Казаки, вломившись в мазанку, остолбенело застыли: председательша, их неприступная краля-королева, ревела белугой в три ручья и крыла сучью, блядскую птицу вдоль и поперек свирепым непечатным слогом, коего редко услышишь и от мужиков.

***

С тех пор как выволок участковый Гусякин в безвременье Прохорова и кузнеца Мирона, главный агроном Орлова временно осталась за председателя колхоза, зыбко держась на гребне того плевка, который показательно выхаркнул в ее сторону сгоревший Прохоров.

Грянула война. Немногословная, холодная и жесткая на расправы баба, отсвечивая неприступной красой, взяла колхоз и казаков в ежовые, совсем недавно модные рукавицы, пропадая с зари до зари на полях.

Пошел второй год войны. Разнарядки на рожь, гречиху, овес спускались и по мирным временам несусветные. И каждая жмень пшеницы, каждая десятина обихоженной земли ценились на вес золота. Что и определяло трудовой надрыв нещадно прореженного крестьянского муравейника в России, кормившего фронты из последних, двадцать первым и тридцать седьмым годом обескровленных, сил.

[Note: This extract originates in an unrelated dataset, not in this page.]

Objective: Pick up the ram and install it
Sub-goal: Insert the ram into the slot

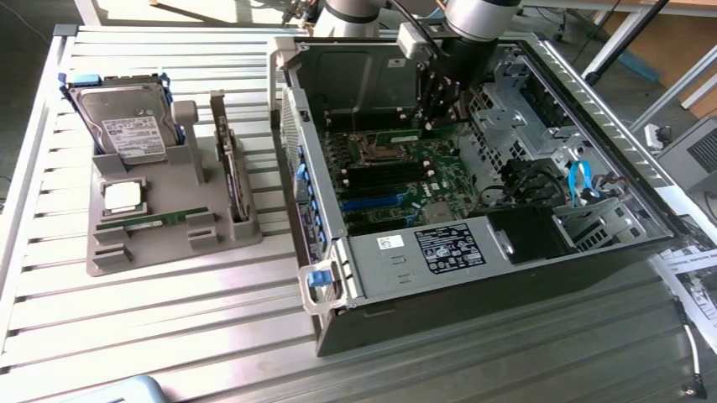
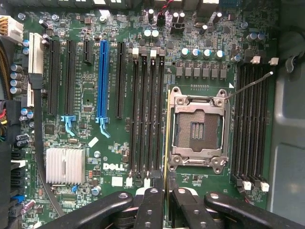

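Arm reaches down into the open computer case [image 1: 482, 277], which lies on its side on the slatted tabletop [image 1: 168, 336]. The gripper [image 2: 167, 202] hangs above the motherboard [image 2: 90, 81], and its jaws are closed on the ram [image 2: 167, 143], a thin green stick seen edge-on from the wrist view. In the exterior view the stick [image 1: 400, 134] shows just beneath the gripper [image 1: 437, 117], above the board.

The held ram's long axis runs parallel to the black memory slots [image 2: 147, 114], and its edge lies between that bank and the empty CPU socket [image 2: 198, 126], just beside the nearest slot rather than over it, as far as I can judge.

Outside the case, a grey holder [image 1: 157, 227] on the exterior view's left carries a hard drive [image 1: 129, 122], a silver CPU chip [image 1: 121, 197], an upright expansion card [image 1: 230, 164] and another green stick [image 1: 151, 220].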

Немец стоял у Терека, и станица Наурская оказалась во фронтовой полосе. Через нее проходил дивизионный позвонок оборонного хребта.

Случалось так, что казак, дожав на косилке полосу овса, прихватывал прислоненную к дереву трехлинейку времен гражданской войны и трусцой поспешал к окопам, сходу вламываясь вместе с цепью в атаку. А там уж Бог метил и сортировал воинство свое, распределяя, кому хлеборобом суждено было вернуться к оставленной лобогрейке, а кому прахом остывать в братской могиле.

Василий Чукалин между тем ломал стерву-войну под Сталинградом, командуя батареей пушчонок-сорокапяток, успев сменить и похоронить уже два расчета на своем головном, командирском орудии.

Сам отделался тремя сквозными осколочными, да легкой контузией. Пока везло, о чем и сообщал своей председательше в скупых строках фронтовых писем, незримо, но явственно пропитанных жгучей тоской по дому и ладу домашнему.